ええええっ!?な、なんか泣きそうになってる!?な、なんで!?


「えっとえとえと....あ、アンナどうしたんですか!?な、何か余計なこと言ったんですか??」


「グスッ...す、すみません、違うんです。わ、私、こんなに褒められるなんて思ってなくて...」


ええ...もしかして、うれし泣き?


「わ....私、ドジでいつも先輩から怒られて、それでも大切な家族の為に頑張って、この屋敷のメイドとして雇われてるんです」グスッ


「そ、そうなんですね」


「はい、だからこうして褒められるのは家族以外で初めてで....すみません、みっともなくて...」


そうなんだ....だから、涙を....なんて健気な人なんだ。


「――いいえ、みっともなくないですよ」


「....ふぇ?」


僕はアンナの手を握り、呟いた。


「家族の為にこの手で一生懸命頑張ったって伝わってきます。

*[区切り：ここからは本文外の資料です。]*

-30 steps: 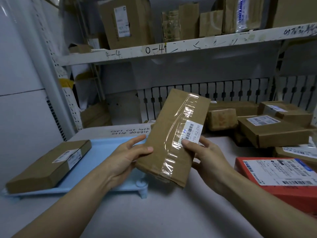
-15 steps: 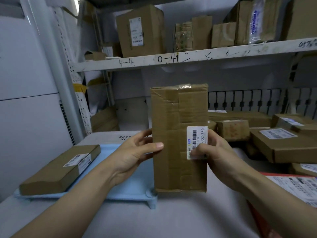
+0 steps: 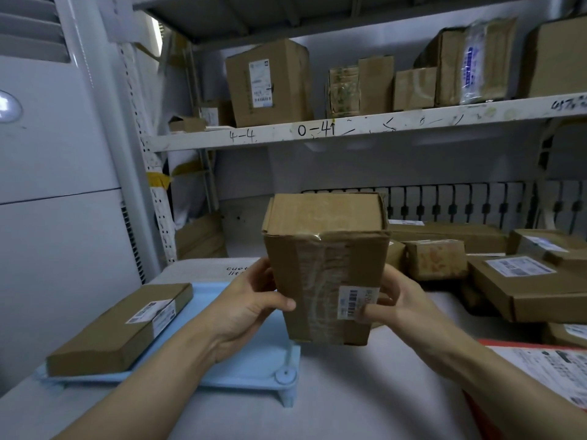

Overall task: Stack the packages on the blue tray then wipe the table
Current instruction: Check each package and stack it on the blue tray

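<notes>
At the centre of the frame, a matt brown corrugated cardboard box [image 3: 324,268] is seen, banded with glossy, wrinkled clear tape and bearing a smooth white paper label [image 3: 352,302]. At lower left, a smooth, pale blue plastic tray [image 3: 254,373] is shown under a flat package [image 3: 120,328] of matt cardboard. A matt grey-white table surface [image 3: 349,408] is seen below. At lower right, a red package [image 3: 546,376] is covered by printed white paper. Across the upper frame, a painted white shelf [image 3: 381,127], scuffed and marked, looks like metal.
</notes>
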### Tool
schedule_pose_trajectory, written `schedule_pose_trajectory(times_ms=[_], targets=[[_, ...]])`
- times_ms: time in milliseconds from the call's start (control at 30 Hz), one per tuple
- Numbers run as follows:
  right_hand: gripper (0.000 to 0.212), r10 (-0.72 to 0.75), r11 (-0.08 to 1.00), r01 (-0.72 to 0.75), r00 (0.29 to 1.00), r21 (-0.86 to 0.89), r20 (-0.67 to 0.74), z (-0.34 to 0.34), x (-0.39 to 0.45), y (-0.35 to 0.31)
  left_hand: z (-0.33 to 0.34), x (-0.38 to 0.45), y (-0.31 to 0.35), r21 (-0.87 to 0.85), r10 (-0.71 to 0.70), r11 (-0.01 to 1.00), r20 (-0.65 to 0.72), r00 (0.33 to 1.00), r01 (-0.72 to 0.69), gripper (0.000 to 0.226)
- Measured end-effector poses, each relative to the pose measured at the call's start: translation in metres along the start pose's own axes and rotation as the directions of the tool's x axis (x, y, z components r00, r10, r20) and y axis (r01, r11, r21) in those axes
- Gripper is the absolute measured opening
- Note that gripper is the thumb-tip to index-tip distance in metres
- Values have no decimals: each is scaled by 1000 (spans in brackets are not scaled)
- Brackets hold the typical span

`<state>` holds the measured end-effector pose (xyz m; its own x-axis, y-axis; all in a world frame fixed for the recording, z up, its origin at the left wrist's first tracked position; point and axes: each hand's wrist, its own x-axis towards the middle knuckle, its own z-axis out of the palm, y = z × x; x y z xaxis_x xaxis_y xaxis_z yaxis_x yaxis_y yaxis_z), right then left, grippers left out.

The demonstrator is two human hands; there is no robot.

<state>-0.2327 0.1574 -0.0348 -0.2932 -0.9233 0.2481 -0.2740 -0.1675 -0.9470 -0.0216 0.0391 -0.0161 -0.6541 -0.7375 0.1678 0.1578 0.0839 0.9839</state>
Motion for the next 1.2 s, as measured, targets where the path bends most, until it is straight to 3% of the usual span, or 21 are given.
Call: schedule_pose_trajectory(times_ms=[600,733,833,933,1033,1133,1200], targets=[[52,-69,996,63,992,-61,-103,6,1,-5,6,-3,5,20,37,999,-174,984,-34,42],[51,-113,988,99,987,-120,-117,6,2,-8,0,1,0,85,78,995,-302,950,-55,62],[53,-139,974,107,979,-200,-151,5,6,-6,-2,1,2,290,204,954,-437,876,-78,87],[64,-170,929,82,961,-361,-219,5,10,-3,-1,-4,5,612,454,780,-406,793,-133,101],[61,-223,854,87,952,-513,-210,7,10,-6,3,-7,9,856,678,472,-200,707,-210,101],[63,-282,731,81,940,-678,-191,12,8,-10,8,-7,13,963,751,157,29,660,-220,98],[72,-323,668,104,933,-737,-161,13,10,-8,12,-7,16,972,721,-16,172,671,-232,94]])
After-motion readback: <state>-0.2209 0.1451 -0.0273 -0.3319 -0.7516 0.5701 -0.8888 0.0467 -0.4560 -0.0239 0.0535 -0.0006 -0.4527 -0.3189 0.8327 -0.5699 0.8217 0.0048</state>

それに、辛くても家族の為に努力するなんてすごいと、ぼ――私は思います」


「パンドーラ嬢様....」


「だから、言わせてください....アンナ、よく頑張りましたね」


「......」プルプル....



「うわぁぁぁんっ!あ゛、あ゛り゛か゛と゛う゛こ゛さ゛い゛ま゛す゛!」



アンナ....相当ため込んだんだな....すっごい泣いてる。


しばらくして....


「す、すみません....恥ずかしいところを見せてしまって...」


「大丈夫ですよ....私は気にしてませんから」


「はうう...」シュン


...なんか、一瞬犬の耳が見えたような....気のせいか?


「もしよかったら、貴方の家族の話を私にしていただけませんか?」


「ふぇ!?い、いいんですか?」


「はい、アンナの話す顔がとても喜んでいて、こっちもなんだか楽しくなる気がするんです」


「はわわわ....わ、分かりました」


「よろしくお願いしますね、アンナ」


こうしてメイドの『アンナ・ドーベル』と仲が良くなることができました!


よし、この感じでもっといろんな人と信頼とか色々高めよう! マジで!!



後日...


「こちらはバッファーとバントンの合いびき肉を贅沢に使った『ハンバーグ』です!どうぞ、ご賞味ください....」


「ご...ゴグ....なんてデカいハンバーグなんだ....で、では」


スッ....プシュッ


「すっ...すごい!!切った瞬間、肉汁がまるで花火のように....!あ、味は―――...ッ!!おっ美味しいっ!」


「っ!」グッ!


「――....ッ!ジューシな肉厚に飲み物のような肉汁....そしてその中に入っているスパイスや調味料....それがいま混ざり合って、一つになっている―――何という罪の味...!」


「お褒めの言葉を預かり、光栄です!」ペコッ


「こんな美味しいもの作っていただき、ありがとうございます、フレンチさん!」



「ありがとうございます!!」



(((すっごい自信だ....)))


「まぁ...あんな顔をしたパンドーラ嬢様を観れば、そりゃ自身もつくだろうな...」ゴニョゴニョ


「パンドーラ嬢様、口元にソースが...」フキフキ....


(なっ...!そんなことすれば!?)


(お仕置きを!?)


「あっすみません....美味しくてつい....」


「ふふっ...意外と可愛いところがあるんですね、パンドーラ嬢様って」


「うぅ....恥ずかしい限り....」


((なっなにぃぃぃぃっ!?))


「ばかな....あんな態度を取れば一発でお仕置き確定だぞ....!」


「....なぁ、やっぱりなんかあったんじゃ?もうかれこれ1週間たって、いまだにお仕置きされた人はいないぞ?」


そりゃそうだよね!僕はそんな怖いことしないから!!


「本当に心を入れ替えたのか?」


(.....ちっ、心を入れ替えた?ふざけんな...そんなこと、あるわけない!必ず化けの皮をはがしてやるぞ....パンドーラ!!)


銀色の短髪の執事が黄色の瞳で僕を睨みつけた....





「ブルッ....なっなんだ?いま寒気が...」

「?」

アンナ・ドーベル 女

青髪のボブカット、瞳は赤色

いつもドジするが努力は人一倍強い。